▶ **What to do**: Return only the lines below starting at the line containing "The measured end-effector" and ending at the line containing "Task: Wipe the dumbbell", both included, exactly as they are and with no pictures.

============

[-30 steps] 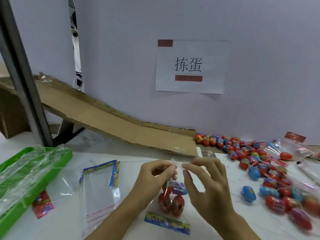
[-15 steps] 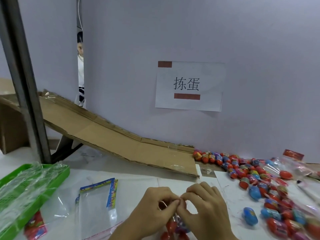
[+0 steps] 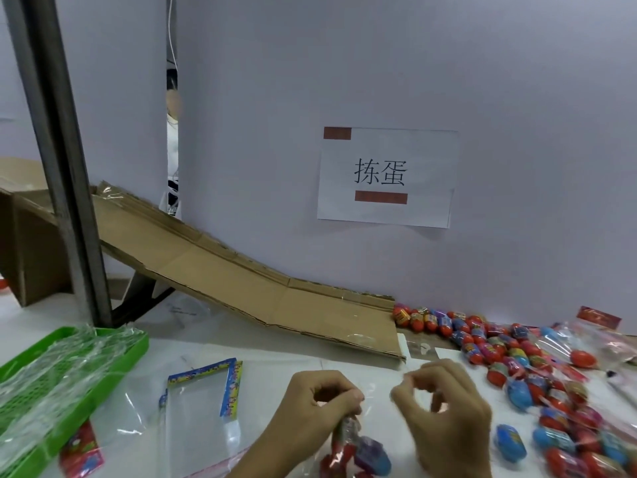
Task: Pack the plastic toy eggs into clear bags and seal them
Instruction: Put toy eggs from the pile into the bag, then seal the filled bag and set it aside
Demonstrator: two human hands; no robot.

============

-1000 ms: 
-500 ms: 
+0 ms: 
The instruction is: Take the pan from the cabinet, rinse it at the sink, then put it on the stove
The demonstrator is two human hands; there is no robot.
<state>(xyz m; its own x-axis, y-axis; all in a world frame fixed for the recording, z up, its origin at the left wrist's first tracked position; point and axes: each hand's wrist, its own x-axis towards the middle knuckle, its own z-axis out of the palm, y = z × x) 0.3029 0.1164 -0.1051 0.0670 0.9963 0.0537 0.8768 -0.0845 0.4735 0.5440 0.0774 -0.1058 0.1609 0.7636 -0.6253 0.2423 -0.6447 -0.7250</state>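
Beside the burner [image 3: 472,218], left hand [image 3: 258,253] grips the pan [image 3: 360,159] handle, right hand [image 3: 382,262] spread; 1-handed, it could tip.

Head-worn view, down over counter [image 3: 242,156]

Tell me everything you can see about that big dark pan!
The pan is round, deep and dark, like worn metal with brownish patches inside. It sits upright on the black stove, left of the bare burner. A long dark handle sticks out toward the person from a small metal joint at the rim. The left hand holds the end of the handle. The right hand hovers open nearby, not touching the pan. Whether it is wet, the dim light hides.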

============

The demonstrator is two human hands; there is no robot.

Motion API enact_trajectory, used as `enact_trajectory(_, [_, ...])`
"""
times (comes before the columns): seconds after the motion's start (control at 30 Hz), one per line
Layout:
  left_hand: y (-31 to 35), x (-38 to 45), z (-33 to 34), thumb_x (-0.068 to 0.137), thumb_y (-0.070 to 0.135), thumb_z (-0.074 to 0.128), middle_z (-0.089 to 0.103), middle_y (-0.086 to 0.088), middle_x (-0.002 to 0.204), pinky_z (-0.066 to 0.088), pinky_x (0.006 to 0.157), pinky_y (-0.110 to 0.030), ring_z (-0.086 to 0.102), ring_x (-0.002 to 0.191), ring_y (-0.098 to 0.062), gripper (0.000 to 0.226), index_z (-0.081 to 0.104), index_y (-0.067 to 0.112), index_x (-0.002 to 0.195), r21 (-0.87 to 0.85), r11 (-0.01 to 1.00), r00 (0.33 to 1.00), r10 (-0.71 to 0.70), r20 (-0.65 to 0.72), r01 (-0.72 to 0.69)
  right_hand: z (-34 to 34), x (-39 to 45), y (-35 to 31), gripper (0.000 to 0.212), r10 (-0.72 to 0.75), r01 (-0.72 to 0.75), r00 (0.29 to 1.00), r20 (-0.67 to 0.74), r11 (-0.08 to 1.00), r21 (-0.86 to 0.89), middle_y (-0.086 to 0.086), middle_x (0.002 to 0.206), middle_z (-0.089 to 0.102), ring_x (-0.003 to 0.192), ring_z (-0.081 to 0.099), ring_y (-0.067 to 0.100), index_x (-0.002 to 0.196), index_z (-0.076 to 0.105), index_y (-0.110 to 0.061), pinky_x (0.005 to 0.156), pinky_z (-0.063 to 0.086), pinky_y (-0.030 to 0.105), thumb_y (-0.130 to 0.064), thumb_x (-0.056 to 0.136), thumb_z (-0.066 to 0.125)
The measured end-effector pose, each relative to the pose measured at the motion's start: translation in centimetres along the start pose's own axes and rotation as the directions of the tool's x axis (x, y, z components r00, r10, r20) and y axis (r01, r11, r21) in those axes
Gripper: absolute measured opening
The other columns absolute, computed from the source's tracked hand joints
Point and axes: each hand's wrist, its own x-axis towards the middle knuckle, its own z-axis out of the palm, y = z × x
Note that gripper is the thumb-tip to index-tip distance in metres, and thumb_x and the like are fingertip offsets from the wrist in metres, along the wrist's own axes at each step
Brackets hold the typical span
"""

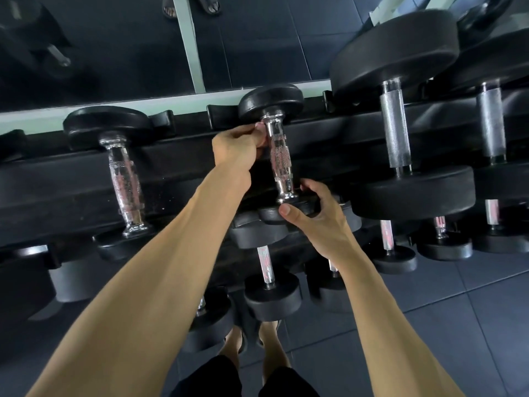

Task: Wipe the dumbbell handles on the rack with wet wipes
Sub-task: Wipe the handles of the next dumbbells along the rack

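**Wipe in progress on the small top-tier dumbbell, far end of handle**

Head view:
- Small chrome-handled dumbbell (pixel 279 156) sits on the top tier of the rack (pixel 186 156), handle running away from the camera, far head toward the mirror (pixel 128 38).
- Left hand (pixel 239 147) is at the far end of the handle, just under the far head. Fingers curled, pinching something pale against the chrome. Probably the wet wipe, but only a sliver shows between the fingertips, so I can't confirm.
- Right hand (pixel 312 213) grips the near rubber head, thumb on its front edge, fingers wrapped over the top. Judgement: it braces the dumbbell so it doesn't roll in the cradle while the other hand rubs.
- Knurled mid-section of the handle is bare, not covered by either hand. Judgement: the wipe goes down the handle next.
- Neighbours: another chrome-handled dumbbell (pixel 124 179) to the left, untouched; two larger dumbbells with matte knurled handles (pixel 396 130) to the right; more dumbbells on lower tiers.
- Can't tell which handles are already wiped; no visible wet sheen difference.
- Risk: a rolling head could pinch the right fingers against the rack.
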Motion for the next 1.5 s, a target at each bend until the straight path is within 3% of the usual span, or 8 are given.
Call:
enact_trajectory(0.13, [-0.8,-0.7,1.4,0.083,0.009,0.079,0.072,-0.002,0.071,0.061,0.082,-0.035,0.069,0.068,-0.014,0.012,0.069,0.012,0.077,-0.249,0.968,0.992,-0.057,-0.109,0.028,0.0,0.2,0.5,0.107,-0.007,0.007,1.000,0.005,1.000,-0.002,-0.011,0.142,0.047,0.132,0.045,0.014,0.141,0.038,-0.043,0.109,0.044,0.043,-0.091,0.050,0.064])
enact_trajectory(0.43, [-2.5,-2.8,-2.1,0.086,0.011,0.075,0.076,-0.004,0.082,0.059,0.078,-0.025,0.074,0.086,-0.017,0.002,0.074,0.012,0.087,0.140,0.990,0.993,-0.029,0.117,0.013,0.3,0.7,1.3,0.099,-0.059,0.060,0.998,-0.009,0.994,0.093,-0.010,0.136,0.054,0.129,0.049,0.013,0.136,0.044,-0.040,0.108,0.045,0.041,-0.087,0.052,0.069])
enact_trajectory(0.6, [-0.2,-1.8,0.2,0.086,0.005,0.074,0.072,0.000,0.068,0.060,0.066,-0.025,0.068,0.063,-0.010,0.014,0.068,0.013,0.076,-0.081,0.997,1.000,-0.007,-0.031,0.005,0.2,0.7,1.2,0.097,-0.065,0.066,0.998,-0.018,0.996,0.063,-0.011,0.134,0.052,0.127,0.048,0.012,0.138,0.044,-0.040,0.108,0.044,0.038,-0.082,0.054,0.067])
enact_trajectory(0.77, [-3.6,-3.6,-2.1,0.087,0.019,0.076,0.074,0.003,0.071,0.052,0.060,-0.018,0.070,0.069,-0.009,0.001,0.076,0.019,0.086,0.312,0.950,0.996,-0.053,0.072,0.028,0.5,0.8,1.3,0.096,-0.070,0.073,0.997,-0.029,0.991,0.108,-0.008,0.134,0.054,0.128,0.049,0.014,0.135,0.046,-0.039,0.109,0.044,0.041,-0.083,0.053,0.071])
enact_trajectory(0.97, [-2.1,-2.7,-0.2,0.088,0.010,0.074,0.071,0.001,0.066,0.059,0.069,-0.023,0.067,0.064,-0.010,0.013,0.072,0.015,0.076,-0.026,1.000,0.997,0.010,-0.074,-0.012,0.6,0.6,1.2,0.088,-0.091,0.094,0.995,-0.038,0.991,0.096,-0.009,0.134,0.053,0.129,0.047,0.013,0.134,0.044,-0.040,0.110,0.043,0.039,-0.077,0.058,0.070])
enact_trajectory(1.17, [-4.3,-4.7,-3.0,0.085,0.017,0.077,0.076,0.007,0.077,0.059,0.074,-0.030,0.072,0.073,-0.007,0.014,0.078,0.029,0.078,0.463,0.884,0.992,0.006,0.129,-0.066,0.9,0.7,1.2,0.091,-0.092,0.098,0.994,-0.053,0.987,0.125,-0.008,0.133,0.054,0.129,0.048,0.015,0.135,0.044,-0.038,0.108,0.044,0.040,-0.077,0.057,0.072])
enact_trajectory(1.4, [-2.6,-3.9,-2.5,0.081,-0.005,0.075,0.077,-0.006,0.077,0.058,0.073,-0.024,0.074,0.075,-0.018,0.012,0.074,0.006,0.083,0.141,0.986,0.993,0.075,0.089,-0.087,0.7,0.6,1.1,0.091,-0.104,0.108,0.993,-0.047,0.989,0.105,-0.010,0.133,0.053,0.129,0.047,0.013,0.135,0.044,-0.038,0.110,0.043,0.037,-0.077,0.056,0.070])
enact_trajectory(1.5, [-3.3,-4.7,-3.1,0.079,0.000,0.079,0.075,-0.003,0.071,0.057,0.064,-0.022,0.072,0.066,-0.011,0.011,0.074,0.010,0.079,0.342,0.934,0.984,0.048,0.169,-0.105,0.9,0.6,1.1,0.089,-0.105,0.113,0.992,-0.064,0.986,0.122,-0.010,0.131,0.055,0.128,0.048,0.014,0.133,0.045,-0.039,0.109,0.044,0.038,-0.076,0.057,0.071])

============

▶ **Solution for this exercise**:
The measured end-effector pose, each relative to the pose measured at the motion's start: translation in centimetres along the start pose's own axes and rotation as the directions of the tool's x axis (x, y, z components r00, r10, r20) and y axis (r01, r11, r21) in those axes
Gripper: absolute measured opening
The other columns absolute, computed from the source's tracked hand joints
Point and axes: each hand's wrist, its own x-axis towards the middle knuckle, its own z-axis out of the palm, y = z × x
Note that gripper is the thumb-tip to index-tip distance in metres, and thumb_x and the like are fingertip offsets from the wrist in metres, along the wrist's own axes at each step
Brackets hold the typical span
"""


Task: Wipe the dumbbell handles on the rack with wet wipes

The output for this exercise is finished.